The papers in this collection are sourced from arXiv. This makes the list especially useful for readers who want early access to current research in agentic AI and related systems work. It serves as a streamlined entry point into fast-moving preprint literature.
Who should read AI Agent Papers 2026?
This list is useful for AI engineers, researchers, and developers working with LLM agents and agentic systems. It is especially helpful for people building multi-agent workflows, retrieval-augmented systems, evaluation pipelines, and secure AI products. Anyone trying to stay current with practical and emerging agent research can benefit from it.
How often is AI Agent Papers 2026 updated?
AI Agent Papers 2026 is updated weekly from arXiv. Regular updates help readers keep up with new papers, shifting trends, and emerging techniques in the AI agent ecosystem. This makes the collection a useful ongoing resource rather than a static reading list.
Why use a curated list of AI agent papers instead of searching arXiv directly?
A curated list saves time by filtering out noise and highlighting papers that are more likely to matter for real-world learning and implementation. Instead of manually scanning large numbers of preprints, readers can start with a focused shortlist organized around meaningful themes. This is especially valuable in agentic AI, where new papers appear quickly and terminology changes fast.

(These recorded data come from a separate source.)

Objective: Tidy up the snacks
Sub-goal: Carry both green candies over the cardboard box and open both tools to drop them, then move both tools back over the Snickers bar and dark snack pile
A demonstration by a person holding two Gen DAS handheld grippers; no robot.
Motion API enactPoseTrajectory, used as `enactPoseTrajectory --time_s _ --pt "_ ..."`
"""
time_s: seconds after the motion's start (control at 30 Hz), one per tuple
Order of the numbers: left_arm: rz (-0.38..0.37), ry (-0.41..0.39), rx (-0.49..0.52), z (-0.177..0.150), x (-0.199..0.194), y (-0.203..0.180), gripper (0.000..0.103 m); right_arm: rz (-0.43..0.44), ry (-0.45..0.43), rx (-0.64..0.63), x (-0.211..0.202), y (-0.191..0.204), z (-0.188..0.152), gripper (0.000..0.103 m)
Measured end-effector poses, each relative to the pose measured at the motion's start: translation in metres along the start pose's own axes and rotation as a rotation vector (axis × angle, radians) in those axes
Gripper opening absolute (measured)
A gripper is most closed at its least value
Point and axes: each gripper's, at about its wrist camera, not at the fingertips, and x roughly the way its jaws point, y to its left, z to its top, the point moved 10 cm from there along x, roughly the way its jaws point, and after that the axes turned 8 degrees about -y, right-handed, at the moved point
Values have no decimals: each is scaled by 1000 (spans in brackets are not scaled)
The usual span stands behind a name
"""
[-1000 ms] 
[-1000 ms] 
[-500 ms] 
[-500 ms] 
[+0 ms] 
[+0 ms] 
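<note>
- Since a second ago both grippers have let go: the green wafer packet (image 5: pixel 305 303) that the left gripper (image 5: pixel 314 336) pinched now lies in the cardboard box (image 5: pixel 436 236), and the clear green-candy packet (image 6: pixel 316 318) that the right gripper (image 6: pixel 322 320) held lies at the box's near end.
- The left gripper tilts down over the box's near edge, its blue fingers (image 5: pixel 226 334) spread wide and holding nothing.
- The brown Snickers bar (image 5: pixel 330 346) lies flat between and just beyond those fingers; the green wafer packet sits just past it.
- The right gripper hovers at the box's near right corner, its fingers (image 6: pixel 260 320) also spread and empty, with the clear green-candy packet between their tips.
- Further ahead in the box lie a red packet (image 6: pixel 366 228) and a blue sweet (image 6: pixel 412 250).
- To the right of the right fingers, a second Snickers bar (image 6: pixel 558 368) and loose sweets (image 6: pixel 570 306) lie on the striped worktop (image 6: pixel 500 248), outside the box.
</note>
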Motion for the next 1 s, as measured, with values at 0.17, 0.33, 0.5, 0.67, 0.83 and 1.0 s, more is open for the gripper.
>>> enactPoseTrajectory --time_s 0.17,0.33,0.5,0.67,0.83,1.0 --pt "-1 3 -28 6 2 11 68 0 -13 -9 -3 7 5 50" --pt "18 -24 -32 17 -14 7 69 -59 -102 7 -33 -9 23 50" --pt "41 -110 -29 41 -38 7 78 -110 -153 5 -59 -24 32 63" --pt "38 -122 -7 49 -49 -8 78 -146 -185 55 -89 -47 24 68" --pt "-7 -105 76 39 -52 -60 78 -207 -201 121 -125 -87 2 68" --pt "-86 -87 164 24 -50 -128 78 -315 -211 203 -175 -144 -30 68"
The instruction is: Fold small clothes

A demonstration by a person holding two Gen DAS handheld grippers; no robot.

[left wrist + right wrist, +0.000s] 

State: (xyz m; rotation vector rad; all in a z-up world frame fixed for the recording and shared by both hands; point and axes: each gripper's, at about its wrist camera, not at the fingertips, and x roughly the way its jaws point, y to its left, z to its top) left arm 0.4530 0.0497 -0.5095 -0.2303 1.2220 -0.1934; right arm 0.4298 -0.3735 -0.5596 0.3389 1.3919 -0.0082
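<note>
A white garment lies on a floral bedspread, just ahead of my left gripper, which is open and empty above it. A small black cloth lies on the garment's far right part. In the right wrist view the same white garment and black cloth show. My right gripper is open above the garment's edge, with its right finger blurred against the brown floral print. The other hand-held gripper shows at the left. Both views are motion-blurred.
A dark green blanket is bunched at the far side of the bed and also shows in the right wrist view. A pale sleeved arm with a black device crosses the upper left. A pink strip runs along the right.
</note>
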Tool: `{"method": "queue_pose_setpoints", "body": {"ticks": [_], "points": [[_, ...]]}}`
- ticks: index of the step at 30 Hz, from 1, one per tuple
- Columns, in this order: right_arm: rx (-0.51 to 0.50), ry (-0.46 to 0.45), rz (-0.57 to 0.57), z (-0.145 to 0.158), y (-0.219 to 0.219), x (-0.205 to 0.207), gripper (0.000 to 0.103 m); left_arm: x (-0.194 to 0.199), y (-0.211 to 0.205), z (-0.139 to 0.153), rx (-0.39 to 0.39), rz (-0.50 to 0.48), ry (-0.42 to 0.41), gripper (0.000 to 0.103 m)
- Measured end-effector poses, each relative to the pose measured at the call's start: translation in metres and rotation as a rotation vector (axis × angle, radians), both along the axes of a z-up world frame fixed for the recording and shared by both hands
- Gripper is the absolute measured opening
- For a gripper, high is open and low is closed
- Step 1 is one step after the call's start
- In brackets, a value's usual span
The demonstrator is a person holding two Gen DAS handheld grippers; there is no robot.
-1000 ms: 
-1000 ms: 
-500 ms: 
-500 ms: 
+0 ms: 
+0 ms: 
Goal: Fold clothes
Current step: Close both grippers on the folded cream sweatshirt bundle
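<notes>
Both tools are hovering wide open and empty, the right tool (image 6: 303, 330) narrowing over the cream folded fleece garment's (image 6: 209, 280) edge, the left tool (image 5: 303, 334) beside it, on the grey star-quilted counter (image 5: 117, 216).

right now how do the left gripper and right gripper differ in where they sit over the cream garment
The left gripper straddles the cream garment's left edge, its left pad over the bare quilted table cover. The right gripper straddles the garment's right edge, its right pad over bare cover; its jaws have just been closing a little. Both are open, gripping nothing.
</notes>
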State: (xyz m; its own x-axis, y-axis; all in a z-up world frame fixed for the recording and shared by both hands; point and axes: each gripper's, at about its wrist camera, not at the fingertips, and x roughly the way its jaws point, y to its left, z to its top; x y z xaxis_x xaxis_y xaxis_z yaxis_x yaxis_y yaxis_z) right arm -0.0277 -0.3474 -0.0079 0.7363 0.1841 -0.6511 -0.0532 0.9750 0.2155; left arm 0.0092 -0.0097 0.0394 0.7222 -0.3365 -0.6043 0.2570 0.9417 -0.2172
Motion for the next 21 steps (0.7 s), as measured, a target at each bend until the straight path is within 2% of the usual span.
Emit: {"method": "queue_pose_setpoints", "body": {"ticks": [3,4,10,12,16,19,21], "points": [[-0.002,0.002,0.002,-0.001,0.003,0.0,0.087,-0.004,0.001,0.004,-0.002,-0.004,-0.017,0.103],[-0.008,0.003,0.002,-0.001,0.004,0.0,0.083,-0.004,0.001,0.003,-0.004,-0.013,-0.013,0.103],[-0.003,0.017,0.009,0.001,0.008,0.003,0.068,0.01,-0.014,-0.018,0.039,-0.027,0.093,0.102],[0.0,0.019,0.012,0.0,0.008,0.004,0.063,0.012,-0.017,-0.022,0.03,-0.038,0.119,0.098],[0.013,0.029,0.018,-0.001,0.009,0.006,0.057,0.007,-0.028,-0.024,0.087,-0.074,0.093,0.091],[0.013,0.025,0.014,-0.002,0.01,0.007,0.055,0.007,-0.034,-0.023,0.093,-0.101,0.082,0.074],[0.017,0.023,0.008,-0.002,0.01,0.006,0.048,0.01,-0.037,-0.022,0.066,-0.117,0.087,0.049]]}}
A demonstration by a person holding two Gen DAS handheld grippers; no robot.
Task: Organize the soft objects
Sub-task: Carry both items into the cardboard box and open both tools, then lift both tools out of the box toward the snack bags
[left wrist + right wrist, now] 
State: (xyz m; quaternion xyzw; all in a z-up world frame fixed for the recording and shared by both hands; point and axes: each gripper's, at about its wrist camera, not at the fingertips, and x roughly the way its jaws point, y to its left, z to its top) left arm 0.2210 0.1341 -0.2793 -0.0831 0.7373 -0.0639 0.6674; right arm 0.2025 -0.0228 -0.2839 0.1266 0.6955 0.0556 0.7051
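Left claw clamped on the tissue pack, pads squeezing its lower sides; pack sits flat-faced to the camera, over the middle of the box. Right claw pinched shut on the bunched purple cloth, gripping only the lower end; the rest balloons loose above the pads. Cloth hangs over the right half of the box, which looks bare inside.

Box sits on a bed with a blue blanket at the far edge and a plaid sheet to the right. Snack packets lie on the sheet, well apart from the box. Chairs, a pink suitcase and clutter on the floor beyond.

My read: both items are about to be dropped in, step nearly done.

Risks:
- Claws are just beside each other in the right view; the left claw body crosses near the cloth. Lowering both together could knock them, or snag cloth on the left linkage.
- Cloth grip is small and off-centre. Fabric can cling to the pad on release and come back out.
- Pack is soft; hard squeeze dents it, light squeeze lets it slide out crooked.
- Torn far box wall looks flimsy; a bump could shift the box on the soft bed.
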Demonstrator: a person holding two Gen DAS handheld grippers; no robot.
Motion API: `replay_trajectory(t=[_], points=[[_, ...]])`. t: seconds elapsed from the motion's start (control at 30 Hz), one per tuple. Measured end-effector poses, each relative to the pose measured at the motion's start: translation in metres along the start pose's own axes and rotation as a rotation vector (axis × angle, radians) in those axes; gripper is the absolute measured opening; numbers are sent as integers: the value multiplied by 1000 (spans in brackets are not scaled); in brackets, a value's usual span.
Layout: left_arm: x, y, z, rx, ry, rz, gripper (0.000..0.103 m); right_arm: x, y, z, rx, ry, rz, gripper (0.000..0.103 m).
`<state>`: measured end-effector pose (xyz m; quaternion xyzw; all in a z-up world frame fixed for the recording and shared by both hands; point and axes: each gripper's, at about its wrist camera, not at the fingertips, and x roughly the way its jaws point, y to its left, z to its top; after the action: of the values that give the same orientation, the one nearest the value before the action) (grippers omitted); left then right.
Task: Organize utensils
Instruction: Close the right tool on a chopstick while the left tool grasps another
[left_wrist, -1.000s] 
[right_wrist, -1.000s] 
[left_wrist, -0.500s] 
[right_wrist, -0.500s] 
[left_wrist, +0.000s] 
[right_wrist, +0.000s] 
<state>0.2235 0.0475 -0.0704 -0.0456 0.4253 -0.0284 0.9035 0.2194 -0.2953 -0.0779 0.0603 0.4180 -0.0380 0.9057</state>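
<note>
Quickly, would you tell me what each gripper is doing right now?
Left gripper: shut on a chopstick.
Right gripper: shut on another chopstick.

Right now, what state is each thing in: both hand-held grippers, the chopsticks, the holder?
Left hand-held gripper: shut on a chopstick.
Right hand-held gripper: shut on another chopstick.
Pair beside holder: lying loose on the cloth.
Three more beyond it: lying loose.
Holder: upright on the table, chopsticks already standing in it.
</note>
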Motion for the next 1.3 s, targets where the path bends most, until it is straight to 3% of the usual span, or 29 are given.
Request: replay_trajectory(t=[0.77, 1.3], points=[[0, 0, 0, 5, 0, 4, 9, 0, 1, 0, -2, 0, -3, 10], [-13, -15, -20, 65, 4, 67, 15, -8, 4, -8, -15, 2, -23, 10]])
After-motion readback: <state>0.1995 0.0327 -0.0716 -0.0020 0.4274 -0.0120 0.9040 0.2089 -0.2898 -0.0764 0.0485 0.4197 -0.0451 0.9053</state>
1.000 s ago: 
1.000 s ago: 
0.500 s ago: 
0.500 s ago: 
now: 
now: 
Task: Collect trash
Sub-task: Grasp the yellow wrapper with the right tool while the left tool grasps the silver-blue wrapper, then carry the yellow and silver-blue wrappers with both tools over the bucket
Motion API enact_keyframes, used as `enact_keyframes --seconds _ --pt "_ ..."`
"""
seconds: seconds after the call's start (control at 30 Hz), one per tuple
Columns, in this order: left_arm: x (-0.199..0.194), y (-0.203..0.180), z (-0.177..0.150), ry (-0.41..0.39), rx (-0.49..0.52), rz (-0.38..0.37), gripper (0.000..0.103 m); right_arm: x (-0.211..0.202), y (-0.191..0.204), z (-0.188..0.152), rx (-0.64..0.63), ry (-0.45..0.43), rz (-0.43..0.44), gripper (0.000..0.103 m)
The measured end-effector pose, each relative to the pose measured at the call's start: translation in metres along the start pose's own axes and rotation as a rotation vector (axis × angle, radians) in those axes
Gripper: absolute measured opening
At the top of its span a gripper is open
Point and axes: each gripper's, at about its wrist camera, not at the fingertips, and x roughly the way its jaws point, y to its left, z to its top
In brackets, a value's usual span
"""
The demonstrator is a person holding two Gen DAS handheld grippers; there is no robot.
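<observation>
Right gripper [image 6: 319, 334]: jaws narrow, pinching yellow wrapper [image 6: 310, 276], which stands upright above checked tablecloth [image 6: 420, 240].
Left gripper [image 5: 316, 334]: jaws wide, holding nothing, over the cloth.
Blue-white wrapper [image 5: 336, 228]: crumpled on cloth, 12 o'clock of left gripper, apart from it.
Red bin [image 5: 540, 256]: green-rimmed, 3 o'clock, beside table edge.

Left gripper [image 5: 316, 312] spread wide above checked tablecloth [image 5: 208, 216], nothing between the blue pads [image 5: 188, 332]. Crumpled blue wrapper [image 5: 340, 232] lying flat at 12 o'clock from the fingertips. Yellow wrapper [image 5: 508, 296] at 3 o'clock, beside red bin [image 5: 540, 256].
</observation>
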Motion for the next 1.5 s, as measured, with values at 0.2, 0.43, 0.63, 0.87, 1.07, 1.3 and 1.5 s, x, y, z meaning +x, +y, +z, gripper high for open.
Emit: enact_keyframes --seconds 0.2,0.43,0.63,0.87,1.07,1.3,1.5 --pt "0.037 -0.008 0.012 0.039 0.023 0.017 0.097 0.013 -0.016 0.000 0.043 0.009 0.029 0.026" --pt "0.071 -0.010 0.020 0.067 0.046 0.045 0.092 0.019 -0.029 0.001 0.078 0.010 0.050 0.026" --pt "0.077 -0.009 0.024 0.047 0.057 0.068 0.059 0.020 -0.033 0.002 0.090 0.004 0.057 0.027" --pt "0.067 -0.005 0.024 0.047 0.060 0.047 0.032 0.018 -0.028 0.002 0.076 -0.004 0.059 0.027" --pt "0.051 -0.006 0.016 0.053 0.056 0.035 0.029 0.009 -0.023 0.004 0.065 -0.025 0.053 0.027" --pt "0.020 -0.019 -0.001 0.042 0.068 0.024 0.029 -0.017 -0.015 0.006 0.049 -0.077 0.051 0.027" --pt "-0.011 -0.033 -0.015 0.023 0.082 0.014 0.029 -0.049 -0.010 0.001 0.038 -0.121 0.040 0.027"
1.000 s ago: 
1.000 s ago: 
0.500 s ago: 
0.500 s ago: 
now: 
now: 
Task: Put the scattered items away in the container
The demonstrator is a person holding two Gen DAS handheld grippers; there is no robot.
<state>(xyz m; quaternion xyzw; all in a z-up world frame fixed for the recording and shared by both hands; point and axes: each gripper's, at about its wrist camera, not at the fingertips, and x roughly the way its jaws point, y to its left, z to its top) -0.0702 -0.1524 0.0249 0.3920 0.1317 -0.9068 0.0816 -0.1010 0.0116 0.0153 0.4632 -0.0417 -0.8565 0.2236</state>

Does AI Agent Papers 2026 focus on research only, or also on practical AI engineering?
The collection is research-driven, but it is also highly relevant to practical AI engineering. Its topic coverage includes areas such as tooling, observability, evaluation, memory, and security, which are central to production-grade agent systems. That makes it useful not just for academic reading, but also for engineering decision-making.
How can I use AI Agent Papers 2026 effectively?
A good way to use the list is to start with the topics most relevant to your current work, such as multi-agent coordination or memory and RAG. From there, you can track recurring methods, compare evaluation approaches, and identify papers that influence current agent design patterns. Over time, the list can function as both a discovery tool and a structured.
What makes AI Agent Papers 2026 useful for tracking trends in agentic AI?
Because the list is focused specifically on 2026 papers and refreshed weekly, it helps readers spot emerging patterns earlier than broader evergreen resources. It also narrows attention to core agent-system concerns like coordination, retrieval, tooling, observability, and security. That combination makes it useful for trend tracking as well as technical study.
Is AI Agent Papers 2026 suitable for beginners?
Yes, the list can be useful for beginners, especially those who want a structured starting point in agentic AI research. While some papers may be advanced, the curated format makes it easier to identify important themes and gradually build understanding. Beginners can start with familiar topics like RAG or agent tooling before moving into more complex multi-agent and evaluation work.